WHAT YOU SHOULD DO :: The task calls for every line of the data to be repeated exactly.
○ ○ ○ ○
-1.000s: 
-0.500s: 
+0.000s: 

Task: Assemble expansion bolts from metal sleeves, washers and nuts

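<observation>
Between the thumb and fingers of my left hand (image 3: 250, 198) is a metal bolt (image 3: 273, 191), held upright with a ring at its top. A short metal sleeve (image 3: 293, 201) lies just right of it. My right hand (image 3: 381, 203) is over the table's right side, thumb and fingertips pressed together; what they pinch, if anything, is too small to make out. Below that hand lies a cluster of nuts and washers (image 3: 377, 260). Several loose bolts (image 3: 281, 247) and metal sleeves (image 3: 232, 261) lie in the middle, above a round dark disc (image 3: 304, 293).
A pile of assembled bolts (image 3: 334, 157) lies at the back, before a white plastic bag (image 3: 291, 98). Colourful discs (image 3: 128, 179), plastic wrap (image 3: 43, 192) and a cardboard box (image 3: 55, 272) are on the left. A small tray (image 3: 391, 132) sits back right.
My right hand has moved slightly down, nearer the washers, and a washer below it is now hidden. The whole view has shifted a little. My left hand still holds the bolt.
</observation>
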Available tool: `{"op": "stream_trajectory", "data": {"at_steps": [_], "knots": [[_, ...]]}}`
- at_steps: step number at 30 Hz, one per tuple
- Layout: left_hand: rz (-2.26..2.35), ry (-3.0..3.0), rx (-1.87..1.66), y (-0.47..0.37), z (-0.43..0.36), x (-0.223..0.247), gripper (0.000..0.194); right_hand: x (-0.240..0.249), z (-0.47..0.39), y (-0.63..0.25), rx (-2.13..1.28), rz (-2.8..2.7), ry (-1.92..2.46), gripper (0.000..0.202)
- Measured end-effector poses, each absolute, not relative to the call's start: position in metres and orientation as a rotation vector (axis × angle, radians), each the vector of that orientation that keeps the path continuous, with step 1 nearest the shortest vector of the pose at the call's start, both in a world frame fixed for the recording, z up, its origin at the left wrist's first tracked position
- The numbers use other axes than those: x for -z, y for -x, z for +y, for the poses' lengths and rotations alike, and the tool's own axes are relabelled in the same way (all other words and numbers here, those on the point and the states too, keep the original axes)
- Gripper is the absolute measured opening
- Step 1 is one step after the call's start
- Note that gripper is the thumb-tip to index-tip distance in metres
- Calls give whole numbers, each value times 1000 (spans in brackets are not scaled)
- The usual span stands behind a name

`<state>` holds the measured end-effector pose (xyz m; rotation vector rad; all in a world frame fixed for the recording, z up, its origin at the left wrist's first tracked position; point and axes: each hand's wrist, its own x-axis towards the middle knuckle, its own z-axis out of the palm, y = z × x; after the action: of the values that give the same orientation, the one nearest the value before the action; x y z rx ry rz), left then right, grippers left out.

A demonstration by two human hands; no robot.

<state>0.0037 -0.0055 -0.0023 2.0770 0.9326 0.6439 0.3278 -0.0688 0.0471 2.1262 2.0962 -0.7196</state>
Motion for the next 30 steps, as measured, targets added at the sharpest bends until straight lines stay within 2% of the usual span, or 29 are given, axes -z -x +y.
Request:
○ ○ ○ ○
YOUR RESPONSE ::
-1.000s: 
-0.500s: 
+0.000s: 

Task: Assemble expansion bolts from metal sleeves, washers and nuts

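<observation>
Between the thumb and fingers of my left hand (image 3: 250, 198) is a metal bolt (image 3: 273, 191), held upright with a ring at its top. A short metal sleeve (image 3: 293, 201) lies just right of it. My right hand (image 3: 381, 203) is over the table's right side, thumb and fingertips pressed together; what they pinch, if anything, is too small to make out. Below that hand lies a cluster of nuts and washers (image 3: 377, 260). Several loose bolts (image 3: 281, 247) and metal sleeves (image 3: 232, 261) lie in the middle, above a round dark disc (image 3: 304, 293).
A pile of assembled bolts (image 3: 334, 157) lies at the back, before a white plastic bag (image 3: 291, 98). Colourful discs (image 3: 128, 179), plastic wrap (image 3: 43, 192) and a cardboard box (image 3: 55, 272) are on the left. A small tray (image 3: 391, 132) sits back right.
My right hand has moved slightly down, nearer the washers, and a washer below it is now hidden. The whole view has shifted a little. My left hand still holds the bolt.
</observation>
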Available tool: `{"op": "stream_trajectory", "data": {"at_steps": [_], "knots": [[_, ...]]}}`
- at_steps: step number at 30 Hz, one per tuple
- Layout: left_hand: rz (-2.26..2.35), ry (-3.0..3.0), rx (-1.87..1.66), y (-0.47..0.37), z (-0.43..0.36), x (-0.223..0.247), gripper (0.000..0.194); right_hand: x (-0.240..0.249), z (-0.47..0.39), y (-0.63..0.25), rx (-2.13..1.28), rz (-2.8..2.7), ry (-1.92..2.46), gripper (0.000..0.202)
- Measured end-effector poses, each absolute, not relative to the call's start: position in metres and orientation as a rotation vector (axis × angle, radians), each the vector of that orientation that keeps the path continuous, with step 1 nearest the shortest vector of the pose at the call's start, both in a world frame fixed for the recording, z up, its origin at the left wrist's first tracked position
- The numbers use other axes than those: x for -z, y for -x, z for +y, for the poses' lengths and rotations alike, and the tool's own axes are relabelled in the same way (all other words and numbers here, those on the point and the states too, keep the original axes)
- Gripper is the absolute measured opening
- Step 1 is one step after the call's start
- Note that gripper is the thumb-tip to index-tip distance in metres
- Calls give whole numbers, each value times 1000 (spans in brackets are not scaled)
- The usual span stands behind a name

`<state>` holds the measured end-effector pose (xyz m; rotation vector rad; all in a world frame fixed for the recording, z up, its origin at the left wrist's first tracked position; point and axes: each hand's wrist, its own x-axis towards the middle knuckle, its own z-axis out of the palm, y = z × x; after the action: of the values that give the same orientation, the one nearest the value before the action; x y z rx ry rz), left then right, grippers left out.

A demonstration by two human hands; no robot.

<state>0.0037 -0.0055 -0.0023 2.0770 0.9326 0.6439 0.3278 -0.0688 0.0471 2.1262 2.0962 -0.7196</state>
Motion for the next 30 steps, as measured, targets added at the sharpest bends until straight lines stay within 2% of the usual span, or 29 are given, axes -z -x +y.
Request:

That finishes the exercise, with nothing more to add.